→ EXERCISE DETAILS: From the line with "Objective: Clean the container" to the line with "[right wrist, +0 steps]", retype every line exactly, including those two, and leave out the rest of the data below.

→ Data excerpts:
════════
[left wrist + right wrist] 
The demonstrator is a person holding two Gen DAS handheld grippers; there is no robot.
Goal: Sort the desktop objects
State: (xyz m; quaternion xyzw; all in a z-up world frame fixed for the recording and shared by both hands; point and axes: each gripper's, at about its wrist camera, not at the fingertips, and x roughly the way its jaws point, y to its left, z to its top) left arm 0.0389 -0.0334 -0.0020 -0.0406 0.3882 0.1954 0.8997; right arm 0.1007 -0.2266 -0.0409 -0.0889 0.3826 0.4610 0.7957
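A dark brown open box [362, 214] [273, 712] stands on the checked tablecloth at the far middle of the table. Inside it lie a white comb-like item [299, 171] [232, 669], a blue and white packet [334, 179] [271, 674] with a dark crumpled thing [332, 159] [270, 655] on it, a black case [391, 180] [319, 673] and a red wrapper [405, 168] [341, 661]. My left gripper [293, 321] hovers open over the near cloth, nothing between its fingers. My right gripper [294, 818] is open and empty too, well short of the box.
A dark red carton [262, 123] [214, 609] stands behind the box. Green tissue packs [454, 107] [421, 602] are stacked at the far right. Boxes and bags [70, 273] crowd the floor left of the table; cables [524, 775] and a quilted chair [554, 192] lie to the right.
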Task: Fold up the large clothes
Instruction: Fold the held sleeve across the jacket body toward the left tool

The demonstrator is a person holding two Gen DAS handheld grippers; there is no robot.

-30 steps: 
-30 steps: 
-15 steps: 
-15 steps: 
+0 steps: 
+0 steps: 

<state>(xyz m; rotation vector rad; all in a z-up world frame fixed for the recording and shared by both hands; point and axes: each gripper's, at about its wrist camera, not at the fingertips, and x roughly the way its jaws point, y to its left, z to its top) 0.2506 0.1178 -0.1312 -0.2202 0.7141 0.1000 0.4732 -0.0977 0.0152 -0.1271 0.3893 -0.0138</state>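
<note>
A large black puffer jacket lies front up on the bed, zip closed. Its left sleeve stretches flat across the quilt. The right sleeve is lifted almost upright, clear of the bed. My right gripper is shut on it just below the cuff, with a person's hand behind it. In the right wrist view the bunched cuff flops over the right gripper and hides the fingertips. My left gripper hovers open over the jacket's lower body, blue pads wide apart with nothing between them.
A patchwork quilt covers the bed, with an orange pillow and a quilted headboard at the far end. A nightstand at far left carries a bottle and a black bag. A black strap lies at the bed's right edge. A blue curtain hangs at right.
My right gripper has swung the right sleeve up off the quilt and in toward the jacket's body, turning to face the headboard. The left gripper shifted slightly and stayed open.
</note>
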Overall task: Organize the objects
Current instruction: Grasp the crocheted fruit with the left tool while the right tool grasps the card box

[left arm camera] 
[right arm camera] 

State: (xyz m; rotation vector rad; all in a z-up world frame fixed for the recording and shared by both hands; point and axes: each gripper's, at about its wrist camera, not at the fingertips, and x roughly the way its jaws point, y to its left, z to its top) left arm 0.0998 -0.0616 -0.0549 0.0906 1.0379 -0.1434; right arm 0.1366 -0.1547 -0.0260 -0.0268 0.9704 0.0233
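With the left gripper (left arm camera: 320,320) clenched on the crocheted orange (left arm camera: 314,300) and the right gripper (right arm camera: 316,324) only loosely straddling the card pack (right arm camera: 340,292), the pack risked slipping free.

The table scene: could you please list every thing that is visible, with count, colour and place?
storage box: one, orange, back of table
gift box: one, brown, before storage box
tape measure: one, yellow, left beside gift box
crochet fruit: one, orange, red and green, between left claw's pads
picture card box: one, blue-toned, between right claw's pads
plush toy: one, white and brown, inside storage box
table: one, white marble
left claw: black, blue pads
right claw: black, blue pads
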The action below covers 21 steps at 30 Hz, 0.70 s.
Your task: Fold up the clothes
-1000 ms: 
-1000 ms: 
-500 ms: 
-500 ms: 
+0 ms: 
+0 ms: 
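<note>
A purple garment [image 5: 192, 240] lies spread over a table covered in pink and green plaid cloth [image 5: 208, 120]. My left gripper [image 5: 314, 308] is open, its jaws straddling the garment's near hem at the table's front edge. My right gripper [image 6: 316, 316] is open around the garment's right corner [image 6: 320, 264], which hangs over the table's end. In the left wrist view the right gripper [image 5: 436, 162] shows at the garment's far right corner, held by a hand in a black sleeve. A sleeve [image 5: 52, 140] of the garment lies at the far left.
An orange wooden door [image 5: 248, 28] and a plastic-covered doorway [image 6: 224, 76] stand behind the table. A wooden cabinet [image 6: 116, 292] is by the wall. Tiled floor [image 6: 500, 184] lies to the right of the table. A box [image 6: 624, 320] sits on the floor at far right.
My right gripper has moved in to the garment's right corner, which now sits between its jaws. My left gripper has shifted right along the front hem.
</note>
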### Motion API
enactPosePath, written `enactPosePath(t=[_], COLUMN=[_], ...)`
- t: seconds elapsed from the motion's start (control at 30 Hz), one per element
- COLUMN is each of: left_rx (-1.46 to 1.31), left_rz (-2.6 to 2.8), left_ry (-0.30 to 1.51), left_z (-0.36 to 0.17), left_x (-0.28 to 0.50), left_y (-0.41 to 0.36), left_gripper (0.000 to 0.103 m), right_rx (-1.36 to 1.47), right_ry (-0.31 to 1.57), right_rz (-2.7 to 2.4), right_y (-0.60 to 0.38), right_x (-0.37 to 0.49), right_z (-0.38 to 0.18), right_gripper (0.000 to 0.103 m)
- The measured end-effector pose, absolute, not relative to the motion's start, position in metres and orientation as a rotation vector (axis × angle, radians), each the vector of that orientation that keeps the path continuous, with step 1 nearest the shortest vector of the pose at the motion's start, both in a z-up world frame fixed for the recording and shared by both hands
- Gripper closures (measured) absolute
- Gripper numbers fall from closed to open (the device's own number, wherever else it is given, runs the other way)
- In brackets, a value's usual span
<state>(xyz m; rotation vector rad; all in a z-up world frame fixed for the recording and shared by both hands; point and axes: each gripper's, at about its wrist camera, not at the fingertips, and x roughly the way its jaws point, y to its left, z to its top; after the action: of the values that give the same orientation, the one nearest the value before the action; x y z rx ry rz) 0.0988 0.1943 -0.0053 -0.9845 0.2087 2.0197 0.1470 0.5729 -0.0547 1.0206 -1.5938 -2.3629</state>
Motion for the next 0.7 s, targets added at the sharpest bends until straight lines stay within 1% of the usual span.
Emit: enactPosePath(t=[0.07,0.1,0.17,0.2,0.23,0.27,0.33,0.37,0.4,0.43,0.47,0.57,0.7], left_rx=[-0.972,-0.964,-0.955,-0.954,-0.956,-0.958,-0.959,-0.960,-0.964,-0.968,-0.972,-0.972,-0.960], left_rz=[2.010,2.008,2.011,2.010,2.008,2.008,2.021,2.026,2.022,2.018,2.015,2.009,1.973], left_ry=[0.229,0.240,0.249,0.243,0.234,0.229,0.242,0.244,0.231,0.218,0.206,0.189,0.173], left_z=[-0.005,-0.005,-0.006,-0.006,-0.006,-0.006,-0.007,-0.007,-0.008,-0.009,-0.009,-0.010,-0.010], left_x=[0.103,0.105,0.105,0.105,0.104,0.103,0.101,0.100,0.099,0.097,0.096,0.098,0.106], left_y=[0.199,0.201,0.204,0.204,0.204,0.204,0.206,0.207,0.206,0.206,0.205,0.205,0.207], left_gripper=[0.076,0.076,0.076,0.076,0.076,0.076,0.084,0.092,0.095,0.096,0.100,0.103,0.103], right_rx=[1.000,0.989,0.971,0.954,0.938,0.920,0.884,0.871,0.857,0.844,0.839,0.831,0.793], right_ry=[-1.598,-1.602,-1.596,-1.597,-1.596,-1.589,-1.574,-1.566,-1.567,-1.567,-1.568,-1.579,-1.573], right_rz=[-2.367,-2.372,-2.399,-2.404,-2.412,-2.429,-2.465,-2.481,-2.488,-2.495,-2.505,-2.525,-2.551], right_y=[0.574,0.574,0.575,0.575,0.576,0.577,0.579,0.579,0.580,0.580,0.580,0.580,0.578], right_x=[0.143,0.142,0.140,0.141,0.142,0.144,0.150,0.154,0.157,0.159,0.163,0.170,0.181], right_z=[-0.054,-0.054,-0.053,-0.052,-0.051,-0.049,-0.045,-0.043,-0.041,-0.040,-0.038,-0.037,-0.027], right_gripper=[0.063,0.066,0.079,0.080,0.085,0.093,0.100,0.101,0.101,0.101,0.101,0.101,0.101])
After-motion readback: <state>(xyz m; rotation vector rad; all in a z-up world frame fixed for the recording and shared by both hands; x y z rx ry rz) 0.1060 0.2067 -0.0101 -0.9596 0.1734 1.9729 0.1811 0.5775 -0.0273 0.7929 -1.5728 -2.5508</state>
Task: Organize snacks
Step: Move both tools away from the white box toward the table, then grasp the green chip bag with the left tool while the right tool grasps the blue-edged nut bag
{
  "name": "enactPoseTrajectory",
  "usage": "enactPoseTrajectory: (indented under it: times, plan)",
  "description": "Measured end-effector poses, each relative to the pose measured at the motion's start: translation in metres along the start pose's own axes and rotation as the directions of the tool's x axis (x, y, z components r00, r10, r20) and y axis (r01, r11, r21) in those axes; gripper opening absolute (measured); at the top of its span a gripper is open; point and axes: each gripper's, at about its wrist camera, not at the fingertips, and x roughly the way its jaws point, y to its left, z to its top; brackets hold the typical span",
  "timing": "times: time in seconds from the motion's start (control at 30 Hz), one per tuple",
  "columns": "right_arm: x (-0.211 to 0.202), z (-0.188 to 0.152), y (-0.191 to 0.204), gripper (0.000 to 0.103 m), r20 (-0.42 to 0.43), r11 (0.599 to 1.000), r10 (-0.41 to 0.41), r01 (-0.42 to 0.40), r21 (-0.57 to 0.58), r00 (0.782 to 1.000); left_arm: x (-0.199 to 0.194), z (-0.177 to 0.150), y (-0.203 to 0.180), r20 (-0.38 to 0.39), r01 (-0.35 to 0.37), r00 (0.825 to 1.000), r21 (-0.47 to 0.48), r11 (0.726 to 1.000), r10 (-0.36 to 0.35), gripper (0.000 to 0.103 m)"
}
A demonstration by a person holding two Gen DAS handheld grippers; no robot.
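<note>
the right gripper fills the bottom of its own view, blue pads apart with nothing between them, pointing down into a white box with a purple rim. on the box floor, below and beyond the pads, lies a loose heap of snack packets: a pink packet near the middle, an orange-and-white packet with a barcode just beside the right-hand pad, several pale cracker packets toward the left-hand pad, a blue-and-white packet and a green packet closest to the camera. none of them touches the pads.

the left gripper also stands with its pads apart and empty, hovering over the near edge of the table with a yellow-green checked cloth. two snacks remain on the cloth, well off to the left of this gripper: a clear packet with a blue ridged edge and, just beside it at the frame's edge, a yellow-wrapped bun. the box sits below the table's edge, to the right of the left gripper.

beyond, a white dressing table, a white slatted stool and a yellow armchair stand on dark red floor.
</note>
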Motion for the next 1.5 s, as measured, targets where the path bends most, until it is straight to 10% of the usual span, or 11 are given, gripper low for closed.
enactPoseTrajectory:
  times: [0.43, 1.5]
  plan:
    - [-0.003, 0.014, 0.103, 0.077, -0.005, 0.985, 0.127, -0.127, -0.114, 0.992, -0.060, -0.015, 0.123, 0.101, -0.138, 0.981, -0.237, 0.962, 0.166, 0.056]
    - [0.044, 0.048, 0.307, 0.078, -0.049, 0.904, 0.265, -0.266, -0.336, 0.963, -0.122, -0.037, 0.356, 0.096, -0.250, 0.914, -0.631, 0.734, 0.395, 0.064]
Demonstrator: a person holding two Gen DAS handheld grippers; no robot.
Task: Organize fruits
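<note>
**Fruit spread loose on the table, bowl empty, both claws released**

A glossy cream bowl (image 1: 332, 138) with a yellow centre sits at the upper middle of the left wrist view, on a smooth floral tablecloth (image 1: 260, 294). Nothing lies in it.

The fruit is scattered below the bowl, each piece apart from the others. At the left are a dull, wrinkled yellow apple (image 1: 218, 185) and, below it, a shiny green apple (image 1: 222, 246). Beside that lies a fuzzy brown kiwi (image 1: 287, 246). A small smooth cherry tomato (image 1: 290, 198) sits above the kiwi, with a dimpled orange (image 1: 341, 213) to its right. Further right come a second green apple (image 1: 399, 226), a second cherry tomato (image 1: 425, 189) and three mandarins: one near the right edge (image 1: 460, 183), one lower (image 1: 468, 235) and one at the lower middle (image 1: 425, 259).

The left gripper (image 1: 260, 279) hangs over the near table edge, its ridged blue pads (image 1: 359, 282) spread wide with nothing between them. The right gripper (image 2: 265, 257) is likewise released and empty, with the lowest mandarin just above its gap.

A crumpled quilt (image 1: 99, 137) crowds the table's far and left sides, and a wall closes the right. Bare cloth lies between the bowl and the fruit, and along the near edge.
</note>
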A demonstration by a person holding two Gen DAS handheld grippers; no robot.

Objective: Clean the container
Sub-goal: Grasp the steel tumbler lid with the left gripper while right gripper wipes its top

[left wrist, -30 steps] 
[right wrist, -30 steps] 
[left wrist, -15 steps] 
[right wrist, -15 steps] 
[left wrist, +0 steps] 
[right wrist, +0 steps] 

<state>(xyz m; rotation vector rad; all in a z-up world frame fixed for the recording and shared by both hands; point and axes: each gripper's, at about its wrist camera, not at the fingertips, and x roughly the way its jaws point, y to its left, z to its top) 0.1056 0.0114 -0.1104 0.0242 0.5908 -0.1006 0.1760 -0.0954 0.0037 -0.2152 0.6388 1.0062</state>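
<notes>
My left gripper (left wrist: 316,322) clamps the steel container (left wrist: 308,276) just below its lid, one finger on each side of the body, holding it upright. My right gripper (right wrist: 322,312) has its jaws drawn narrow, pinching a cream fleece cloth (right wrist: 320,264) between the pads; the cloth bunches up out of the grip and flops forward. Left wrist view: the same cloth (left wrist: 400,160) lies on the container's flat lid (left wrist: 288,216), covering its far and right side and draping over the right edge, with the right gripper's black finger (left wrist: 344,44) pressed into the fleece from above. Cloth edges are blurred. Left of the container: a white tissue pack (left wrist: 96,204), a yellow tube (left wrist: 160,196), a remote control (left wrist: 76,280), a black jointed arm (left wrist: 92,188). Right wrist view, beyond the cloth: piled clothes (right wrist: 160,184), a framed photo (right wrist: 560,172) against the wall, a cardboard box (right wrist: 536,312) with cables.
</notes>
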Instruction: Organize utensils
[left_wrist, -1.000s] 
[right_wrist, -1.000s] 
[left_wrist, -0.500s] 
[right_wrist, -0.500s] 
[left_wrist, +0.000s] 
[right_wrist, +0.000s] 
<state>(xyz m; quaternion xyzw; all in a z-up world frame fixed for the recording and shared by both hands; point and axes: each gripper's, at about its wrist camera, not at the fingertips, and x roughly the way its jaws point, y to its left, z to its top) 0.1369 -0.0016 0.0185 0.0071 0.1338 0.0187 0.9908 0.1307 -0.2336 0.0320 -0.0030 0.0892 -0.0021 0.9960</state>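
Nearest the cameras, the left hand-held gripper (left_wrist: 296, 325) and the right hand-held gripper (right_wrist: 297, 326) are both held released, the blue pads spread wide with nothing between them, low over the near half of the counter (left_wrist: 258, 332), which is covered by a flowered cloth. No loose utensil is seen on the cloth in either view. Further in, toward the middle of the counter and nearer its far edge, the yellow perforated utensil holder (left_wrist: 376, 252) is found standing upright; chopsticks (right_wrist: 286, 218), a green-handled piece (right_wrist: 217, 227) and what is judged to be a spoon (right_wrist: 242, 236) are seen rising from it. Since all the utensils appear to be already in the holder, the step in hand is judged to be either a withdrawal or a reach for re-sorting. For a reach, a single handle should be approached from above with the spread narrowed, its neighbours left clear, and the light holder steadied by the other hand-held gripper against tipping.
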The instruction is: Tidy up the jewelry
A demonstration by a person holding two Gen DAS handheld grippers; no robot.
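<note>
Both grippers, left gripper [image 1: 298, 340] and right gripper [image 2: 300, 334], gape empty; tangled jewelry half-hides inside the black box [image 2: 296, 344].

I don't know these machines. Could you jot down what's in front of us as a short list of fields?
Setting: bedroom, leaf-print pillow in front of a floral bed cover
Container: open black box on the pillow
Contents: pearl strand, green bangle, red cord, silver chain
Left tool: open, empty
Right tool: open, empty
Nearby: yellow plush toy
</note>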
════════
→ OUTPUT FOR THIS TASK:
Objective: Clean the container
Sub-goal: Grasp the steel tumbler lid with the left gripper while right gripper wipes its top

[left wrist, -30 steps] 
[right wrist, -30 steps] 
[left wrist, -15 steps] 
[right wrist, -15 steps] 
[left wrist, +0 steps] 
[right wrist, +0 steps] 

No more work is needed for this exercise.